Cependant les autos anciennes continuèrent de rester discrètes et peu recherchées. C'est ainsi qu'en
1969, je vendis ma berlinette Alpine après qu'elle m'eut comblé de
joies, parce que j'avais un creux dans mon budget et qu'elle avait
suffisamment souffert pour être normalement remplacée. Je pensais qu'elle le
serait rapidement. Les choses ne se sont pas passées comme prévu, et sa place
au garage ne fut plus occupée que par des véhicules plus utilitaires que
ludiques. Le marché de la voiture de collection n'existait pas, et de toutes
façons, je n'avais pas la possibilité matérielle de programmer une très
hypothétique plus-value en retardant la vente. Car le moment voulait qu'une
voiture perdit de la valeur au fil des années, fut-elle de noble origine.
Aujourd'hui,
en dehors de toute préoccupation spéculative, doit-on se lamenter d'avoir
franchi un pas, dans ce monde où le progrès technique nous enchante, nous
séduit et nous fait consommer? Doit-on regretter les véhicules anciens que les
performances des plus modernes rendent totalement obsolètes?
Les
avancées techniques, dans l'automobile comme dans d'autres domaines, sont tout
bonnement extraordinaires lorsqu'on y réfléchit bien.

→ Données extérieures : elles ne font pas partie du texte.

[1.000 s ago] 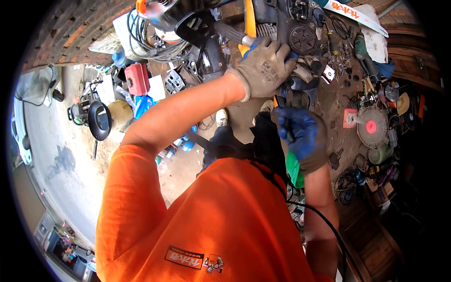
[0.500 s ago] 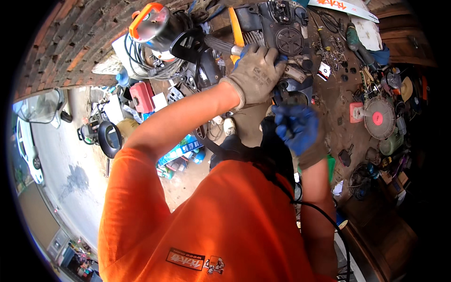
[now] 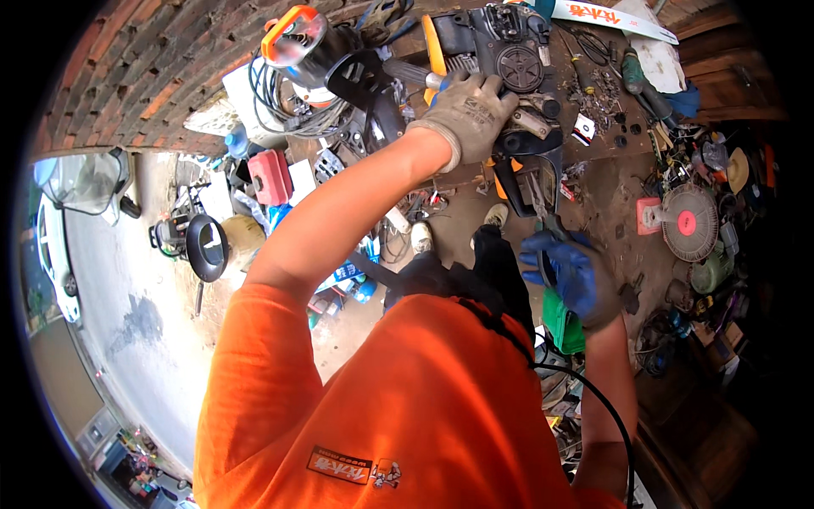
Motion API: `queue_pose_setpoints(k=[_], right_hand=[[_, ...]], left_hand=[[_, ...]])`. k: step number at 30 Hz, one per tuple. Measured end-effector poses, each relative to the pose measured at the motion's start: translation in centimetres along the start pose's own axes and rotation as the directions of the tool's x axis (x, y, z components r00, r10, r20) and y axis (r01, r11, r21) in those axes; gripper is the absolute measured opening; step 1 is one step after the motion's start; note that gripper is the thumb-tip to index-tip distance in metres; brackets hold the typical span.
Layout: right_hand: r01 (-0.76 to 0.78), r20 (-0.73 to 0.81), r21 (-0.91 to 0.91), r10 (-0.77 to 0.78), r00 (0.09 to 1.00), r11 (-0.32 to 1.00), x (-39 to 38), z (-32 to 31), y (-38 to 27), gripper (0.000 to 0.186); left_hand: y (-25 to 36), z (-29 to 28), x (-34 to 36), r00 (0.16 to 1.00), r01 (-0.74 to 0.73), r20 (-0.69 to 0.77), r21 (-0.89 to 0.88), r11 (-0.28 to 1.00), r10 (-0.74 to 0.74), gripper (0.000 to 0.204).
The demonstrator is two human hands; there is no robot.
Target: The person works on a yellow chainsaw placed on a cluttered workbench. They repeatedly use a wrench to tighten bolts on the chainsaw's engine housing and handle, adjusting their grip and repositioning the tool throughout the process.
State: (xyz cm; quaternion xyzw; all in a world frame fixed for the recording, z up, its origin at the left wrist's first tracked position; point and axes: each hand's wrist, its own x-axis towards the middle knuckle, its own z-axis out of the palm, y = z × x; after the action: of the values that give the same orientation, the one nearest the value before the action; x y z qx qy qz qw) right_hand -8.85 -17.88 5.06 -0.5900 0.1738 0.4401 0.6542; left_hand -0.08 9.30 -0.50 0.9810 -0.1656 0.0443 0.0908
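My left hand [image 3: 469, 119], in a grey work glove, is closed over a grey cylindrical part [image 3: 424, 78] on the dark, greasy engine machine [image 3: 519, 68]; its fingertips are partly hidden. Lower right, my right hand [image 3: 572, 276], in a blue-palmed glove, grips a long tool with dark handles [image 3: 553, 229] and narrow metal jaws, apparently pliers. The jaws point up toward a black curved housing [image 3: 506, 174] below the machine, with orange pieces beside it; whether they touch is unclear.
Around the machine lie coiled cables [image 3: 284, 114], a silver-and-black pot-like unit [image 3: 297, 47], a green drill [image 3: 632, 72] and scattered small metal parts. A red box [image 3: 270, 178] and pan [image 3: 208, 250] lie left, a fan [image 3: 688, 222] right. Brick wall [image 3: 127, 76] at upper left.
My right hand has moved down and right, and the metal-jawed tool in it now shows more clearly. My left hand stays on the machine. The whole view has shifted.
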Motion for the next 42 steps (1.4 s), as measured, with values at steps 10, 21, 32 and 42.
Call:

Moi qui ai connu
l'époque où l'on allait téléphoner à la Poste, et où l'on recevait les nouvelles urgentes des mains d'un petit télégraphiste, j'ai maintenant en poche un
adorable engin qui se prend pour un ordinateur miniature quand on le connecte
au web, qui capte des photos à 8 millions de pixels (j'ai rangé mon APN qui ne
dépasse pas les 5 millions), qui a une mémoire de 16 Go, qui fait le GPS, la
calculette, le bottin, le magnétophone, le dictionnaire, le sonomètre, la console de jeux, la lampe torche, entre autres, et qui permet aussi de téléphoner parfois. Même à l'autre bout de la planète, et quand bon me
semble.
Nos
automobiles, quant à elles, sont devenues puissantes, économes, sûres,
confortables, silencieuses, prévenantes... De quoi se réjouir, non? Comment
regretter les anciennes, qui ne dépassaient pas le 130 si elles étaient
berlines familiales, ou le 150 en version "sport"? Qui consommaient
10 à 12 litres aux 100 à 80 à l'heure, et vous secouaient les tripes dans un
concert de rossignols, ne freinaient plus en bas d'un col, et tentaient de
quitter la route à la moindre occasion.
Je
vais vous dire ma pensée : on a le droit de ne pas les regretter compte tenu
des incommensurables qualités des véhicules d'aujourd'hui. Mais, lorsqu'on aime
les challenges d'une manière générale, leur absence nous prive de sensations
brutales mais excitantes, franches et sincères, qui tenaient de leurs
réticences à être performantes. La conduite sportive des voitures du milieu du
siècle passé constituait souvent un véritable défi. Mais comme tous les défis,
il était fait pour être relevé. Par les conducteurs amateurs de sensations
fortes. Il l'est aujourd'hui par les amoureux de voitures anciennes, tout au
moins par ceux qui ont le courage de les pousser au bout de leurs possibilités,
en faisant fi du risque de les casser.
Bien
sûr, tous les collectionneurs ne se retrouvent pas dans ce portrait
rudimentaire, et l'on ne peut reprocher à certains de prendre le plus grand
soin de l'objet matérialisé de leurs rêves, surtout lorsqu'il leur a coûté beaucoup
de soins et beaucoup d'argent.
Mais
il n'en reste pas moins que nous sommes nombreux à attendre de notre auto
du moment, plus de contacts virils ou de sensations génératrices d'adrénaline,
que de confort, de silence et de trop molle facilité. Plus de rudesse et de
réactions vives, que de douceur et d'ESP.
Un
roadster anglais qui sautille sur les bosses et qui décolle des quatre roues
sur un petit dos-d'âne emportera nos suffrages, pour peu que la route à faire
ne soit point rectiligne. Une berlinette Alpine, légère comme une paille, nous
emportera vers un univers merveilleux et grisant, dans des glissements
volontaires politiquement incorrects, et les rugissements des deux double-corps Weber, bien
plus assoiffés que cela n'est permis aujourd'hui.
Monsieur
le Progrès, après nous avoir faussement fait croire que vous déteniez le secret
du bonheur, allez vous cacher derrière le monceau de nos désillusions, et pour
un moment, fi-chez-nous-la-paix ! On jouit…
Extrait de "Dits d'autos", de l'auteur.